THE PROBLEM.
Would you return, word for word, the lines of the data below from the line with "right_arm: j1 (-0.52" through the line with "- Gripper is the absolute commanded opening", and no others?

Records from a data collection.
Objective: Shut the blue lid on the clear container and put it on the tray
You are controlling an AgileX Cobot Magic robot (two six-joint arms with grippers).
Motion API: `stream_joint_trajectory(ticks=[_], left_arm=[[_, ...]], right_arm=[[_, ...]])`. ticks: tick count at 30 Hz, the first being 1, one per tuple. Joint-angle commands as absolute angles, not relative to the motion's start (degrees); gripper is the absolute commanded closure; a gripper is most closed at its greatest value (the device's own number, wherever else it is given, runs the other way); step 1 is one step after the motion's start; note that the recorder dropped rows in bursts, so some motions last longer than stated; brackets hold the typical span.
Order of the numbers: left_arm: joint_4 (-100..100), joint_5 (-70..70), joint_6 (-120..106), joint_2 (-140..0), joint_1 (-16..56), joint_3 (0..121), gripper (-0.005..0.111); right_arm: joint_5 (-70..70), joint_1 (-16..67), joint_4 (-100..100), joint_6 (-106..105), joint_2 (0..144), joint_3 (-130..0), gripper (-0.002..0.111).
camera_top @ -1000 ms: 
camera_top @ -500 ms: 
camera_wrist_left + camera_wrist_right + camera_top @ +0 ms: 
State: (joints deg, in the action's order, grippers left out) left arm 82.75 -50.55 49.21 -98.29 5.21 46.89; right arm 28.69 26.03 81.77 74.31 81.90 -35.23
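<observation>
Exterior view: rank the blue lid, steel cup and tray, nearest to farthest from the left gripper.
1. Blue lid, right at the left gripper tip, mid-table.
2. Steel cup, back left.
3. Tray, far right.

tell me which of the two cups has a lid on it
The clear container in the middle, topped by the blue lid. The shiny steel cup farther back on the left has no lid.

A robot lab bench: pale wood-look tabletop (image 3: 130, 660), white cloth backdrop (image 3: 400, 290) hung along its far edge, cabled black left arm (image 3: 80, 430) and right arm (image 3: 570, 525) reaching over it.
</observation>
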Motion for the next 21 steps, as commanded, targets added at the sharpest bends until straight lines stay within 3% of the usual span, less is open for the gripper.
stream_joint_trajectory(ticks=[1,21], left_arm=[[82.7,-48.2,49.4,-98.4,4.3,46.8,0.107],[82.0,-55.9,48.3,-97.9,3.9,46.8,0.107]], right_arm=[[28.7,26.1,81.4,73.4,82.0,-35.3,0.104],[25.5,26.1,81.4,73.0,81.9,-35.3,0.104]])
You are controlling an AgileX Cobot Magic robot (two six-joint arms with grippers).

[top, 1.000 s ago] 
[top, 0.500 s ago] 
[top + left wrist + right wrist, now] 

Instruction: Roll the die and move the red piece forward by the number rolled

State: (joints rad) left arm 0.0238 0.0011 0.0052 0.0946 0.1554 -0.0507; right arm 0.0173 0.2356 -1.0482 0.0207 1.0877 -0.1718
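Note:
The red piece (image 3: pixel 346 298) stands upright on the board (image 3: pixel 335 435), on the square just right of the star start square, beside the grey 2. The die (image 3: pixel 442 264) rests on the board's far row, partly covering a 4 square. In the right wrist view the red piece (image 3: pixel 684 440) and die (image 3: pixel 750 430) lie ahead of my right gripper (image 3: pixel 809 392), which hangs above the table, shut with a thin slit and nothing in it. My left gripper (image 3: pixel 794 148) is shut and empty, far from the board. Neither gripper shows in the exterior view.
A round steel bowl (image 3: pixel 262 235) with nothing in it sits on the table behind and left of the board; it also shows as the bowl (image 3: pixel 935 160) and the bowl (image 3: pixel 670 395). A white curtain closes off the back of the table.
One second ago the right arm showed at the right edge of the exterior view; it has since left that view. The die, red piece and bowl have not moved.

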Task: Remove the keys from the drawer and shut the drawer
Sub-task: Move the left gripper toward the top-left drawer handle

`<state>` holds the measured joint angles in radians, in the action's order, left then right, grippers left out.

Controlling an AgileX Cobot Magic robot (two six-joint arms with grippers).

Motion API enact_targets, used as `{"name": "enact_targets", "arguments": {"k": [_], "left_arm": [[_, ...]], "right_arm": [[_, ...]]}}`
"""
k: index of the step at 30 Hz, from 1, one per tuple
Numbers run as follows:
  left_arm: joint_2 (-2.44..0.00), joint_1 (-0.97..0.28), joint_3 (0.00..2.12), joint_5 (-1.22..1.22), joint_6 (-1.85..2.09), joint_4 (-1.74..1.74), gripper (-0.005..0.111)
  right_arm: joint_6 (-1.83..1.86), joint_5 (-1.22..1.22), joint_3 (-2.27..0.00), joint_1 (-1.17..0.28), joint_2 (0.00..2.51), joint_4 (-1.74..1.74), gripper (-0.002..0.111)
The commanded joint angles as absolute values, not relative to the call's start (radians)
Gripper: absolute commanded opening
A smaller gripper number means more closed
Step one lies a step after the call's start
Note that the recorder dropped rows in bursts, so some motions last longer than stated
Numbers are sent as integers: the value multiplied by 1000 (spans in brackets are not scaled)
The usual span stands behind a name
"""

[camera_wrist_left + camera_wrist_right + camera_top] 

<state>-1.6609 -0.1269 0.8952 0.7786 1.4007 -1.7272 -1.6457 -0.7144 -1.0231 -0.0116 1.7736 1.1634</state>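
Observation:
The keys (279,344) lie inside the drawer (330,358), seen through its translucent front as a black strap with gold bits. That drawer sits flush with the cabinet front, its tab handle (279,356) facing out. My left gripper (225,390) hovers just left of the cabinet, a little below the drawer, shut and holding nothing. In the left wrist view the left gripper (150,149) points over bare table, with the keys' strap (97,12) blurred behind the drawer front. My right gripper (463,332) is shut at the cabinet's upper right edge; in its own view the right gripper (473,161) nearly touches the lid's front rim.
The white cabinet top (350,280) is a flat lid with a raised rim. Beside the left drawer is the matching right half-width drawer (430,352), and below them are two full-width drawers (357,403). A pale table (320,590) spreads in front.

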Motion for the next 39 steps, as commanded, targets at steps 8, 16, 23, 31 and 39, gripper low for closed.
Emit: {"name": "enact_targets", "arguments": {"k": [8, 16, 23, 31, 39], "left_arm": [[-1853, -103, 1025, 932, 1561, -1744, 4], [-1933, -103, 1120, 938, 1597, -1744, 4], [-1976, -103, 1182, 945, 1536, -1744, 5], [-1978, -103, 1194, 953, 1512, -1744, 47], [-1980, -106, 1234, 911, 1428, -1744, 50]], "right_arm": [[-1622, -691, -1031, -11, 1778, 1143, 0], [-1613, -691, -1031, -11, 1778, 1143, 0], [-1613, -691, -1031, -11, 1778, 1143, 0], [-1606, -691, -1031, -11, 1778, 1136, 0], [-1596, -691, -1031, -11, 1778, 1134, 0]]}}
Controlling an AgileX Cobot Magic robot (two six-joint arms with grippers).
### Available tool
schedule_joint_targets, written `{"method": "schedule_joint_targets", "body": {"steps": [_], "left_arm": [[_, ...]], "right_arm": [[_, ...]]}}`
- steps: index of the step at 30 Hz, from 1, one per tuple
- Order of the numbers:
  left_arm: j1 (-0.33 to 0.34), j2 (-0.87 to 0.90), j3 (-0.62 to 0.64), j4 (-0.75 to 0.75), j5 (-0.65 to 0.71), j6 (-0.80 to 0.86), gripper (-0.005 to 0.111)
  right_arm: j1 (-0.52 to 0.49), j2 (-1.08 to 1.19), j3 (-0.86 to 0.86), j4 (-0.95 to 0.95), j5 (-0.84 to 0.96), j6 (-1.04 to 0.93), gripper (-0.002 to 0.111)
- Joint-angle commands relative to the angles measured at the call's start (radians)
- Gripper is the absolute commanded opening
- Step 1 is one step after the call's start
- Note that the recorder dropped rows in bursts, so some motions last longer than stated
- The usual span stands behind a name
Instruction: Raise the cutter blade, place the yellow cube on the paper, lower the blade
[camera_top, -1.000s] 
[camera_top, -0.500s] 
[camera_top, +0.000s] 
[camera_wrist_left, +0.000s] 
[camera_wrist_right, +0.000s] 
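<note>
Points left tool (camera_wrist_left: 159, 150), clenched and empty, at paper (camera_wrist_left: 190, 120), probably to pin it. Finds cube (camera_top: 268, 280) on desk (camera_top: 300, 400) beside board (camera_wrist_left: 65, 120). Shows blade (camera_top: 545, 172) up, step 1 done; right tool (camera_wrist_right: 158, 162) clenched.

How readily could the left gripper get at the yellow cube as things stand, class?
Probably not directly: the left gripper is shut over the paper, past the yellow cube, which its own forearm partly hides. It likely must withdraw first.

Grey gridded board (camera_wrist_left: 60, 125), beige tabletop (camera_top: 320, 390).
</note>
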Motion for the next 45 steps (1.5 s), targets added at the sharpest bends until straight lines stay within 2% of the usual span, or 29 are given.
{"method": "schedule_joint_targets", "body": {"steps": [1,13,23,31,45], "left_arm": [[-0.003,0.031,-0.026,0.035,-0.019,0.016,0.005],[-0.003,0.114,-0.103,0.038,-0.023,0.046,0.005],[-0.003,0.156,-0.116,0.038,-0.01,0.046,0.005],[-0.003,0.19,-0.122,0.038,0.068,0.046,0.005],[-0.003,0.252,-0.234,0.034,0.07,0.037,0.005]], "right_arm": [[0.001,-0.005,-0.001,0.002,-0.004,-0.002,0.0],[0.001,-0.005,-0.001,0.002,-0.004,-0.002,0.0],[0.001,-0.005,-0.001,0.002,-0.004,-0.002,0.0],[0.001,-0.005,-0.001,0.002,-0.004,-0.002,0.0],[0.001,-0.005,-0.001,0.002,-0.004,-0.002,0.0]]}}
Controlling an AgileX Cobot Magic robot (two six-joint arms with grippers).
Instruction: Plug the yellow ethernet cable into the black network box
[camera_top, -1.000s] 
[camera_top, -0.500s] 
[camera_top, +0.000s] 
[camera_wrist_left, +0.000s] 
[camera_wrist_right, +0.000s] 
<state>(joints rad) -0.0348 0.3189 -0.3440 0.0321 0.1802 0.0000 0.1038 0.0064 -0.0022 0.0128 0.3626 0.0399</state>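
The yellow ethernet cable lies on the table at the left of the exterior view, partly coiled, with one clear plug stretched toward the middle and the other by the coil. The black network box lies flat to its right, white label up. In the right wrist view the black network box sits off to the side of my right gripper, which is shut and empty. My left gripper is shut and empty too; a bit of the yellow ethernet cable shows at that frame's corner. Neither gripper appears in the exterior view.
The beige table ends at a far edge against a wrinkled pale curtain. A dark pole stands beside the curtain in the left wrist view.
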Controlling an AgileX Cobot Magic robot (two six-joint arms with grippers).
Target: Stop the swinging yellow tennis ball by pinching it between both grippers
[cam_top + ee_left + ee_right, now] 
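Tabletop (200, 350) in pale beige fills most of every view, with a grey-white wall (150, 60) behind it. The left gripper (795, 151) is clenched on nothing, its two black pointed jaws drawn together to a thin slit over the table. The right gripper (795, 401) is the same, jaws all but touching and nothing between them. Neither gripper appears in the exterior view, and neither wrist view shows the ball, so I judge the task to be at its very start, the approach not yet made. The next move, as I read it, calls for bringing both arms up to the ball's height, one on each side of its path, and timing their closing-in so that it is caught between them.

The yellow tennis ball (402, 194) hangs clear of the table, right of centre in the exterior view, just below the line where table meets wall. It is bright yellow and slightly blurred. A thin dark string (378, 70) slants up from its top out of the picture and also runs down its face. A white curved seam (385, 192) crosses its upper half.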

ANSWER SPACE.
  right_arm: j1 (-0.52 to 0.49), j2 (-1.08 to 1.19), j3 (-0.86 to 0.86), j4 (-0.95 to 0.95), j5 (-0.84 to 0.96), j6 (-1.04 to 0.93), gripper (-0.002 to 0.111)
- Joint-angle commands relative to the angles measured at the call's start (radians)
- Gripper is the absolute commanded opening

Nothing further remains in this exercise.